# Ridge lane tram tunnel



## shinyduck (May 4, 2011)

Grinkle iron mine was opened in 1875 and closed in 1930 . The tram line ran from the mine through the tunnel then onto Dalehouses where it entered a second tunnel which brought it out at Port Mulgrave . The tunnel was last used in 1916 after an inclined section was opened to link up with the Middlesbrough to Whitby line .







The north portal .






A look back .






A barrier ?






One of many alcoves .






Sleepers still visible .






Stalactites .






The south portal . Very boggy and it’s not recommended to fall in it , as I did .

Cheers


----------



## phill.d (May 4, 2011)

Nice little tunnel to look at is this one. I liked the sleepers inside too. The South portal is very boggy agreed. It had a pungent smell of gas when I was there. Nice one!


----------



## shinyduck (May 4, 2011)

phill.d said:


> Nice little tunnel to look at is this one. I liked the sleepers inside too. The South portal is very boggy agreed. It had a pungent smell of gas when I was there. Nice one!



did you get to go through the culvert ? thats a bit dodgy that one but amazing inside


----------



## phill.d (May 4, 2011)

shinyduck said:


> did you get to go through the culvert ? thats a bit dodgy that one but amazing inside



Yes I did.. Did you chance it? 
I'm amazed it's still standing to be honest


----------



## shinyduck (May 4, 2011)

phill.d said:


> Yes I did.. Did you chance it?
> I'm amazed it's still standing to be honest



Thanks to a vodka beforehand and not thinking about how dodgy it looked in reports i had read . put up a post of our trip through it , complete with 2 mates sat under the roof collapse waiting for us to catch them up . Did you climb up the manhole shaft , we meant to but forgot ?


----------



## phill.d (May 4, 2011)

shinyduck said:


> Thanks to a vodka beforehand and not thinking about how dodgy it looked in reports i had read . put up a post of our trip through it , complete with 2 mates sat under the roof collapse waiting for us to catch them up . Did you climb up the manhole shaft , we meant to but forgot ?

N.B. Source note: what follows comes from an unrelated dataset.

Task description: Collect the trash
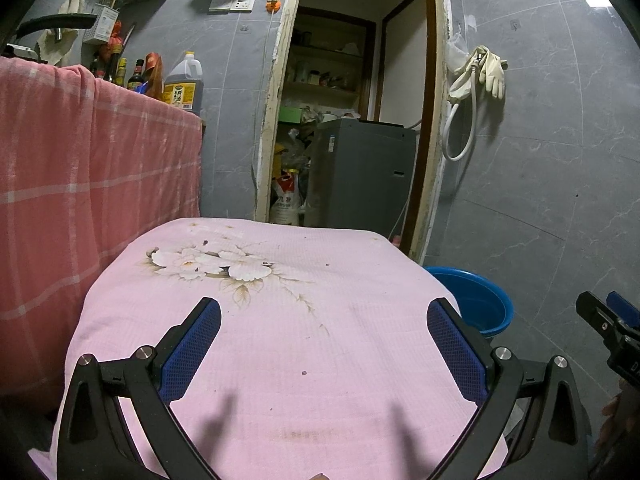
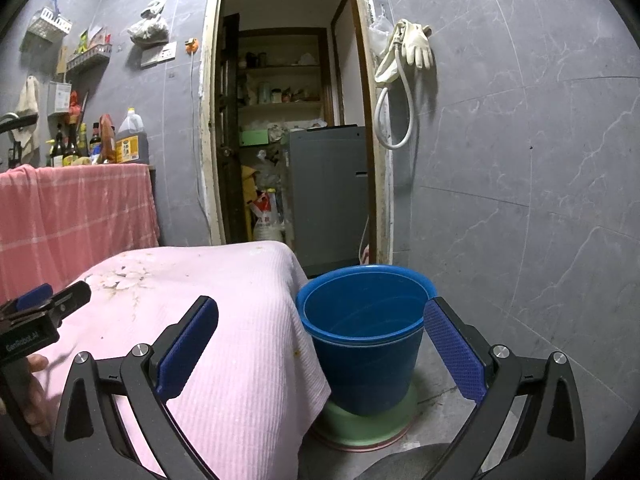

No I didn't hang about in the middle section where the shaft is lol. I actually did the culvert twice. The first time we bottled going the whole way through. The second time it was freeeeezing cold, and didn't hang about in that icy water too long. I put those reports on D.P if I remember correctly.
[ame]http://www.derelictplaces.co.uk/main/showthread.php?t=13297[/ame]


----------



## shinyduck (May 4, 2011)

phill.d said:


> No I didn't hang about in the middle section where the shaft is lol. I actually did the culvert twice. The first time we bottled going the whole way through. The second time it was freeeeezing cold, and didn't hang about in that icy water too long. I put those reports on D.P if I remember correctly.
> http://www.derelictplaces.co.uk/main/showthread.php?t=13297



i think i've seen them . the snow covered climb back up from the beck ? and the water breaching the entrance ? we got to the top and decided it would make a great ski slope if it was snowy , the gravel did just aswell , after sliding down from the top on our feet/arses we ended up with 3 pair of ruined waders . well done for doing it in that weather


----------